» **EXERCISE DIRECTIONS**
Nothing should be left out: write out the whole listing exactly.

##########

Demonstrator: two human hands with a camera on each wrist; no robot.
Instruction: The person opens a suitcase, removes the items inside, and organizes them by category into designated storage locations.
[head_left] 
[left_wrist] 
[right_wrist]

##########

» **SOLUTION BELOW**
Demonstrator: two human hands with a camera on each wrist; no robot.
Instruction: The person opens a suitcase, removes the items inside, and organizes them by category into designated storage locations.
[head_left] 
[left_wrist] 
[right_wrist]

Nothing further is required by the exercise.